[Data excerpt]
********

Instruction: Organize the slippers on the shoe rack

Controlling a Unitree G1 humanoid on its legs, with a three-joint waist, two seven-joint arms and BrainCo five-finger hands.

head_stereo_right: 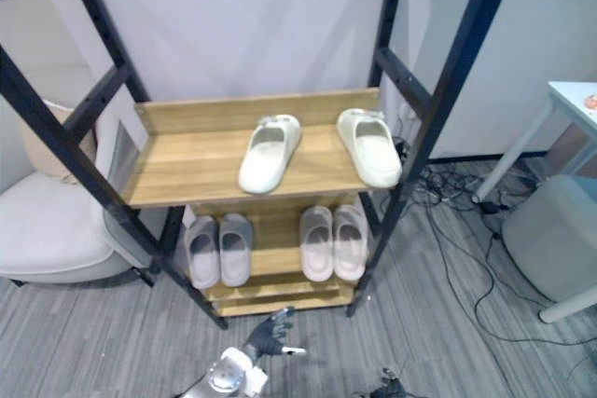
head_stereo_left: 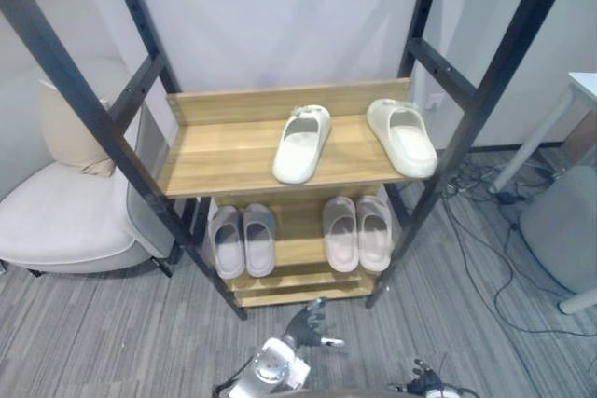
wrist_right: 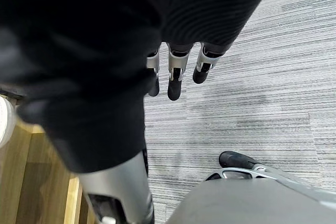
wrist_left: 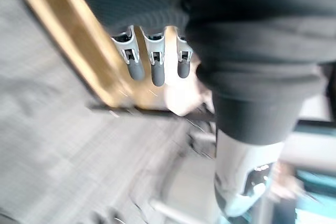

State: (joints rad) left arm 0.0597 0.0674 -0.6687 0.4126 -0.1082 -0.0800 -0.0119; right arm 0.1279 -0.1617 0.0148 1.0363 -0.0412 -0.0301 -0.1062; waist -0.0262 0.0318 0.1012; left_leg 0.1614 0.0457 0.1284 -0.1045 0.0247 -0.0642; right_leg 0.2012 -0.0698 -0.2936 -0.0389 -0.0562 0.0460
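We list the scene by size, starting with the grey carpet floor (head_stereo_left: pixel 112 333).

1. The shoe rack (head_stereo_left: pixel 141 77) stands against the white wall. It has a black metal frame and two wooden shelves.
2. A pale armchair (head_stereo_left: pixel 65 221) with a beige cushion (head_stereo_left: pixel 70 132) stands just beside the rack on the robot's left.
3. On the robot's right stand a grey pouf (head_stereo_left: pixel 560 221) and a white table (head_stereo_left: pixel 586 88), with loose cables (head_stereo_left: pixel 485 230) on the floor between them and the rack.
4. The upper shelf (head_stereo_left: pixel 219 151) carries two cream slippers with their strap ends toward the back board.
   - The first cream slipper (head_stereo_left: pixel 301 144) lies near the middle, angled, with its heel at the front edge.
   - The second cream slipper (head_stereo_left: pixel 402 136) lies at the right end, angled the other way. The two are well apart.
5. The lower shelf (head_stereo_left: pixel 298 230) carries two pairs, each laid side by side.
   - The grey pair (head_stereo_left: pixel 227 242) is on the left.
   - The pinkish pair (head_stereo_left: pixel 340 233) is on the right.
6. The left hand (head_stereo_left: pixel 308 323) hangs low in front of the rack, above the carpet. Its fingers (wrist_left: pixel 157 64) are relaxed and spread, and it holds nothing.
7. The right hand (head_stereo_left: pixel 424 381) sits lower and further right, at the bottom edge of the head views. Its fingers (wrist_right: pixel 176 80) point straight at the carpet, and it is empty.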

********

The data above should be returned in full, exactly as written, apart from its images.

[Expected output]
Instruction: Organize the slippers on the shoe rack

Controlling a Unitree G1 humanoid on its legs, with a three-joint waist, two seven-joint arms and BrainCo five-finger hands.

head_stereo_right: 
head_stereo_left: 
wrist_right: 
wrist_left: 

State: (joints rad) left arm 0.0597 0.0674 -0.6687 0.4126 -0.1082 -0.0800 -0.0119; right arm 0.1279 -0.1617 0.0148 1.0363 -0.0412 -0.0301 -0.1062; waist -0.0262 0.0318 0.1012; left_leg 0.1614 0.0457 0.1284 -0.1045 0.0247 -0.0642; right_leg 0.2012 -0.0698 -0.2936 -0.0389 -0.0562 0.0460
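We list the scene by size, starting with the grey carpet floor (head_stereo_left: pixel 112 333).

1. The shoe rack (head_stereo_left: pixel 141 77) stands against the white wall. It has a black metal frame and two wooden shelves.
2. A pale armchair (head_stereo_left: pixel 65 221) with a beige cushion (head_stereo_left: pixel 70 132) stands just beside the rack on the robot's left.
3. On the robot's right stand a grey pouf (head_stereo_left: pixel 560 221) and a white table (head_stereo_left: pixel 586 88), with loose cables (head_stereo_left: pixel 485 230) on the floor between them and the rack.
4. The upper shelf (head_stereo_left: pixel 219 151) carries two cream slippers with their strap ends toward the back board.
   - The first cream slipper (head_stereo_left: pixel 301 144) lies near the middle, angled, with its heel at the front edge.
   - The second cream slipper (head_stereo_left: pixel 402 136) lies at the right end, angled the other way. The two are well apart.
5. The lower shelf (head_stereo_left: pixel 298 230) carries two pairs, each laid side by side.
   - The grey pair (head_stereo_left: pixel 227 242) is on the left.
   - The pinkish pair (head_stereo_left: pixel 340 233) is on the right.
6. The left hand (head_stereo_left: pixel 308 323) hangs low in front of the rack, above the carpet. Its fingers (wrist_left: pixel 157 64) are relaxed and spread, and it holds nothing.
7. The right hand (head_stereo_left: pixel 424 381) sits lower and further right, at the bottom edge of the head views. Its fingers (wrist_right: pixel 176 80) point straight at the carpet, and it is empty.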

What this exercise asked for has been supplied.